To summarize, the workflow I would like to have :
A developer ssh into the dev env (the big linux server).
from his home directory he goes into the project directory and do a fig up
a vhost is created in the nginx reverse proxy, pointing to the running container and a DNS entry (or /etc/hosts entry) is added that is the server_name of this previously generated vhost.
The source code is mounted into the container from a host directory (-v host/dir:container/dir, so the developer can edit any file while the container is running
The result can be viewed by accessing the vhost, for example :
randomly-generated-id.dev.example.org
when the changes are ok, the developper can do a git commit/push
then the dev do a fig stop which in turn delete the nginx reverse proxy corresponding vhost and also delete the dynamic DNS entry.

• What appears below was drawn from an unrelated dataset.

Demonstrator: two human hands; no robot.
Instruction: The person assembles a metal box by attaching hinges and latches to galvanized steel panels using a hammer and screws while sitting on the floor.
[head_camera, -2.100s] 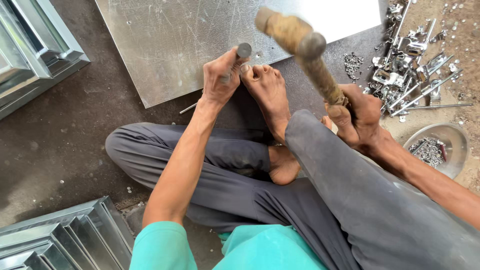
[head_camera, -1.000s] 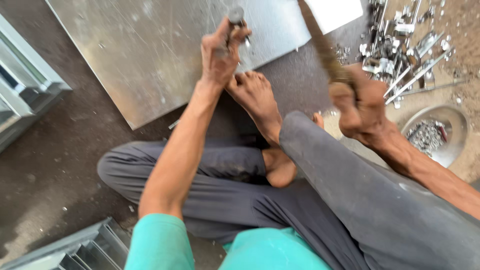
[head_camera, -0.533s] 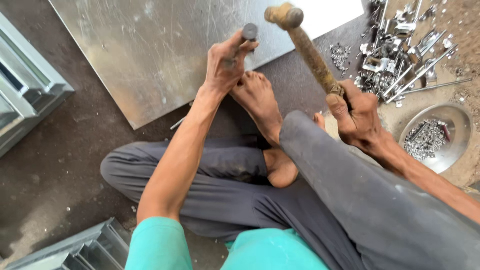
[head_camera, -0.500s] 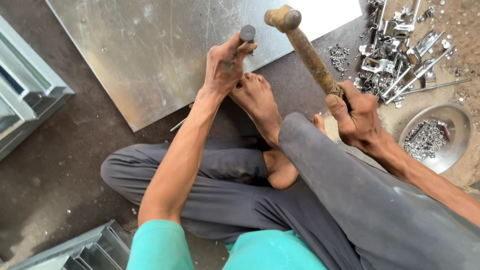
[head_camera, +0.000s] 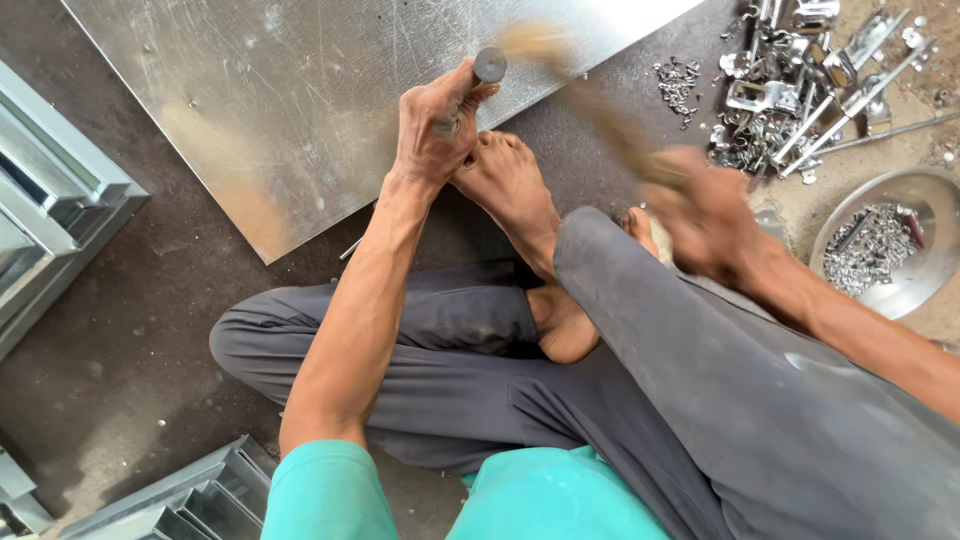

So, how would to do a setup like this ? I mentioned tool like fig but if you have any other suggestions ... but remember that I would like to keep a lightweight workflow (after all we are a small team :))
Thanks for your help.
Does it make sense ?
yes, that setup makes sense
I would suggest taking a look at one of these projects:
https://github.com/crosbymichael/skydock
https://github.com/progrium/registrator
https://github.com/bnfinet/docker-dns
They're all designed to create DNS entries for containers as they start. Then just point your DNS server at it and you should get a nice domain name every time someone starts up an environment (I don't think you'll need a nginx proxy). But you might also be interested in this approach: http://jasonwilder.com/blog/2014/03/25/automated-nginx-reverse-proxy-for-docker/
Now, there's an even better option for you: Traefik. It will act as a reverse proxy, listening on 80/443, and will differentiate by hostname. Then, it will forward traffic dynamically, based on labels applied to the containers.
Here is a good solution to your issue:
1) Setup Traefik to listen to the docker daemon, forwarding based on ports
2) Ensure the frontend app servers for your devs are on the same docker network as traefik
3) Set a wildcard dns entry point to your server. For example: *.localdev.example.com.
4) On each container, set the hostname in that wildcard namespace. For example: jsmith-dev1localdev.example.com. This would be specified in a docker label such as: traefik.frontend.rule=Host:jsmith-dev1localdev.example.com.
This would allow developers to dynamically forward traffic by domain to their own dev containers.
Yes, I'm aware this is a 3 year old question. It still comes up in 2018 first on google for "centralized docker development server" so I'm going to post this anyways for the help of those currently searching.